### Problem to work on
Using the listing below, extract each line that has the word "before" in it.

= Beginning of Section =

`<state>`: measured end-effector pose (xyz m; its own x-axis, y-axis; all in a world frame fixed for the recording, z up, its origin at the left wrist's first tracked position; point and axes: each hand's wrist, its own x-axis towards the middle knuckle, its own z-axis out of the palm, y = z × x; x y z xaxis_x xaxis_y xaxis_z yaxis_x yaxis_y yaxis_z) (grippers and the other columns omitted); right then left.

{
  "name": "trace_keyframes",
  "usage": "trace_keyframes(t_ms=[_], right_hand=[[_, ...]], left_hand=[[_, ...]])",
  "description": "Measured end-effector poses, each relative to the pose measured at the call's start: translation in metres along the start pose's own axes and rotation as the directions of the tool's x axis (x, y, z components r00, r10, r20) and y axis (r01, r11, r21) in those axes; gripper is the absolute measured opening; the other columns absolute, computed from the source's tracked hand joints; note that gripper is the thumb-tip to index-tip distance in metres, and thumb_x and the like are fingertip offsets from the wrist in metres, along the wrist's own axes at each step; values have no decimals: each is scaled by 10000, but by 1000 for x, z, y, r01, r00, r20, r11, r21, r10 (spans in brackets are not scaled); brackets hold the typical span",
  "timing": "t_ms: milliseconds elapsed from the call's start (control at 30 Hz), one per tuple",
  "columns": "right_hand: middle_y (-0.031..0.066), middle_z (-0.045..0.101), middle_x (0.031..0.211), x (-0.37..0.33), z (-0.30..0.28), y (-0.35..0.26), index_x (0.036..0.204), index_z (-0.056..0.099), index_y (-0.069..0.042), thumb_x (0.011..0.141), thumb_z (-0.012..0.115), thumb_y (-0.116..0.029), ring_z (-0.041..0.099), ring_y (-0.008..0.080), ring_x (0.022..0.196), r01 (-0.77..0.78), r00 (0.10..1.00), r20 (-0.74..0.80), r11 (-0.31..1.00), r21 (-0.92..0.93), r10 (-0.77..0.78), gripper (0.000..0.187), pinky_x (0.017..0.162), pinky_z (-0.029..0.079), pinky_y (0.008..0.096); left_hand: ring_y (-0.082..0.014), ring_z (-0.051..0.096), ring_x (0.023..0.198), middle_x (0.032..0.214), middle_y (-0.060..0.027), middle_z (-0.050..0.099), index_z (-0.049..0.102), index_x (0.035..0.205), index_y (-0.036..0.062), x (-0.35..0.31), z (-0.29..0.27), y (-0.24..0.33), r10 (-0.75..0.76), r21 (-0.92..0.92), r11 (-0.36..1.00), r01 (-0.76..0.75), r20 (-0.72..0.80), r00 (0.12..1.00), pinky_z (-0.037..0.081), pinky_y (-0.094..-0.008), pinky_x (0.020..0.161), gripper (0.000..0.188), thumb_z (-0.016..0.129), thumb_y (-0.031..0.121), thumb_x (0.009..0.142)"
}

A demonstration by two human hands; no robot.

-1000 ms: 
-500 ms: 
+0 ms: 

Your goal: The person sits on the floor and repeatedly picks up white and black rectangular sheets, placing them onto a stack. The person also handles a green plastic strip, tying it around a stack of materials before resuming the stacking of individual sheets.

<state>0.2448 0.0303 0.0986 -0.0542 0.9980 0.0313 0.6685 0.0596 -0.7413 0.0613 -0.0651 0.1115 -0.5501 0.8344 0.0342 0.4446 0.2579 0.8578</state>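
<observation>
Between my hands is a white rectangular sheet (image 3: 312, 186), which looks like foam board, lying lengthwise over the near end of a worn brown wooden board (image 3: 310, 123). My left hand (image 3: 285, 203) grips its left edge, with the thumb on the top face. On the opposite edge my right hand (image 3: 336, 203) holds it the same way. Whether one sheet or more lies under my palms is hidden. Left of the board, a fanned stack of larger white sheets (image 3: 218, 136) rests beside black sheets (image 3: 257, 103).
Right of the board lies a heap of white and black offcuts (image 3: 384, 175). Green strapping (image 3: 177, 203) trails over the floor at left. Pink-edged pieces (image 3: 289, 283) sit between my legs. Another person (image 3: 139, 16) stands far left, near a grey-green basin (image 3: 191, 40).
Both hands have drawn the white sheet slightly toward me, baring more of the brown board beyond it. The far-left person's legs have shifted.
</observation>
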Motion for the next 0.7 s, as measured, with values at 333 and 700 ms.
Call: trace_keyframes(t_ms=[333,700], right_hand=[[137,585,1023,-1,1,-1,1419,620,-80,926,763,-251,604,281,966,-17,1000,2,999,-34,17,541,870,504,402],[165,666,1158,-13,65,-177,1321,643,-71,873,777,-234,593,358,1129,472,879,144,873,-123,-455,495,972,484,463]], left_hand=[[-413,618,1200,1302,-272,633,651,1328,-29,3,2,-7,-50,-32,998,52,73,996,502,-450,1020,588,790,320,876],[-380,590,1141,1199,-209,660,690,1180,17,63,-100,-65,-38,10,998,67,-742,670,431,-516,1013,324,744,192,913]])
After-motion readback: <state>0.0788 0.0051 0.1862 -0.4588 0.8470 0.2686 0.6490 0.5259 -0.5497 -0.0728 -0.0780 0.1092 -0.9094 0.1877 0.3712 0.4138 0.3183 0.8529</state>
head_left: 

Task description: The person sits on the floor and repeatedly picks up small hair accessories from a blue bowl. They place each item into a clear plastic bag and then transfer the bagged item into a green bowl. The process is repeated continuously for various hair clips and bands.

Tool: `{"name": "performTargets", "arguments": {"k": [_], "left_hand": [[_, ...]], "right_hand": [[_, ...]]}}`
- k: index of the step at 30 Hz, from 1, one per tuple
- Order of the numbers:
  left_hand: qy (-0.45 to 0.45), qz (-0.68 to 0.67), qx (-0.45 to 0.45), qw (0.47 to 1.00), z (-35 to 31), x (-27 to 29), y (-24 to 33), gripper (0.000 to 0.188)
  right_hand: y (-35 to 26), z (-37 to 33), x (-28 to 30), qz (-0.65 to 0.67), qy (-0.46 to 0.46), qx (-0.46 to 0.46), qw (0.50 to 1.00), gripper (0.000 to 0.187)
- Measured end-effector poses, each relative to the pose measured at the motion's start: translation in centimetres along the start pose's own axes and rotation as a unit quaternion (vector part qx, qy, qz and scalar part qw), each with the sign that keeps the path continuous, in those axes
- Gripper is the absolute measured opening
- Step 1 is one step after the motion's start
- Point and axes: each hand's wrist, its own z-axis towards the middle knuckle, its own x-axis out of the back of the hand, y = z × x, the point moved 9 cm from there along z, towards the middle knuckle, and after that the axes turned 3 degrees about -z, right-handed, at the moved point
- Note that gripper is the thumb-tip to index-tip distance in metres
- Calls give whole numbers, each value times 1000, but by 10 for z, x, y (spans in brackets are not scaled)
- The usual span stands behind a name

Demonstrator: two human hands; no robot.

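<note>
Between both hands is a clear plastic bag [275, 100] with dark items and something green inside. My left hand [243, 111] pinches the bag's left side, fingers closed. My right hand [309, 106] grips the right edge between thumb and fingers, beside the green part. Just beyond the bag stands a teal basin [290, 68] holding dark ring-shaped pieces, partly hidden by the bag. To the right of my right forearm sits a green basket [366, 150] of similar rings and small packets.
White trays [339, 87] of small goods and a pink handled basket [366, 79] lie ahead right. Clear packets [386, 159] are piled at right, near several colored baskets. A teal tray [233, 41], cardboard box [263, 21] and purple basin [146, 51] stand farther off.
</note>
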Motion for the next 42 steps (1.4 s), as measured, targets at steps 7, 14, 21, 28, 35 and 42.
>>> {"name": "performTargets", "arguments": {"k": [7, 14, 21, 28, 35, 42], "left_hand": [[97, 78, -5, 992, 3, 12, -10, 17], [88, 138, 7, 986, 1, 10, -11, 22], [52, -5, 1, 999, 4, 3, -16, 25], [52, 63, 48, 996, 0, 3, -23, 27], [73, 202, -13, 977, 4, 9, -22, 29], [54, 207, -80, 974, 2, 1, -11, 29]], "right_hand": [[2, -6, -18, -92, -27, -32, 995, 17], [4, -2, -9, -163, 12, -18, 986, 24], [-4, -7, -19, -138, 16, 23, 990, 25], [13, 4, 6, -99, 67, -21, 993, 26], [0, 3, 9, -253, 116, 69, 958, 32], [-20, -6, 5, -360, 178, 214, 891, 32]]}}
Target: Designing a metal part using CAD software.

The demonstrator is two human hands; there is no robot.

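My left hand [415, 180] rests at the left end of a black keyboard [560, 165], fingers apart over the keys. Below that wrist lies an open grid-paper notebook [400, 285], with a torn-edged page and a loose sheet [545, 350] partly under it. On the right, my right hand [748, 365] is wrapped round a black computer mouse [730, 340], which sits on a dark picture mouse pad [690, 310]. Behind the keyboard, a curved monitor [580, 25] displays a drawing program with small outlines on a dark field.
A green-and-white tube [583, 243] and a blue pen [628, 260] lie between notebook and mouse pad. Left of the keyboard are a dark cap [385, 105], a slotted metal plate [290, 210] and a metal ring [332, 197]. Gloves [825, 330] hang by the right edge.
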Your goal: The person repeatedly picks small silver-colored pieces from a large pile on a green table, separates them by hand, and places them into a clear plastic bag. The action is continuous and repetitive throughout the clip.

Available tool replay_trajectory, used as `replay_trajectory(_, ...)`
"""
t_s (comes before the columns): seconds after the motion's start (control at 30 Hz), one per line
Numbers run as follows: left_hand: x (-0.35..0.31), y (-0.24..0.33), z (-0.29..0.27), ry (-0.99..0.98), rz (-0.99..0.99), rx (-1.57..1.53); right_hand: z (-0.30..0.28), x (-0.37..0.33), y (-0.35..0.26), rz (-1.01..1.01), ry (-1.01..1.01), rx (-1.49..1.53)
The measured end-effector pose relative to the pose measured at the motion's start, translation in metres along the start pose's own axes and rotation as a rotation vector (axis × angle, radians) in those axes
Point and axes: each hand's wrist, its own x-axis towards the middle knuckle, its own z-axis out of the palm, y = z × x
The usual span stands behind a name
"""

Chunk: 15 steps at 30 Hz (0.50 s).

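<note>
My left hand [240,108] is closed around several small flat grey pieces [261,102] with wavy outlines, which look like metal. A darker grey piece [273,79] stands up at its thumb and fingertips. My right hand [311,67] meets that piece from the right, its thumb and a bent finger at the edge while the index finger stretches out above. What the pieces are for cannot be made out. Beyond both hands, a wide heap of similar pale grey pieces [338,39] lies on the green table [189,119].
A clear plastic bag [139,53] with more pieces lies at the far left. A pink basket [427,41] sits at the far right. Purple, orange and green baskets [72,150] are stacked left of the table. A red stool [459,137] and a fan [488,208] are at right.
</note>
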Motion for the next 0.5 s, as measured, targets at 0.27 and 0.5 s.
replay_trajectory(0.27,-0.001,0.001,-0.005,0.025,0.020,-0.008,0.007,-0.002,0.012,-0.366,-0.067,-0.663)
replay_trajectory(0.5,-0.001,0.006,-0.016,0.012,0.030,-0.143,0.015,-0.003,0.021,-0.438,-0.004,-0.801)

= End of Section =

### Exercise output
Your goal: The person sits on the floor and repeatedly picks up white and black rectangular sheets, placing them onto a stack. The person also handles a green plastic strip, tying it around a stack of materials before resuming the stacking of individual sheets.
t_s (comes before the columns): seconds after the motion's start (control at 30 Hz), one per line

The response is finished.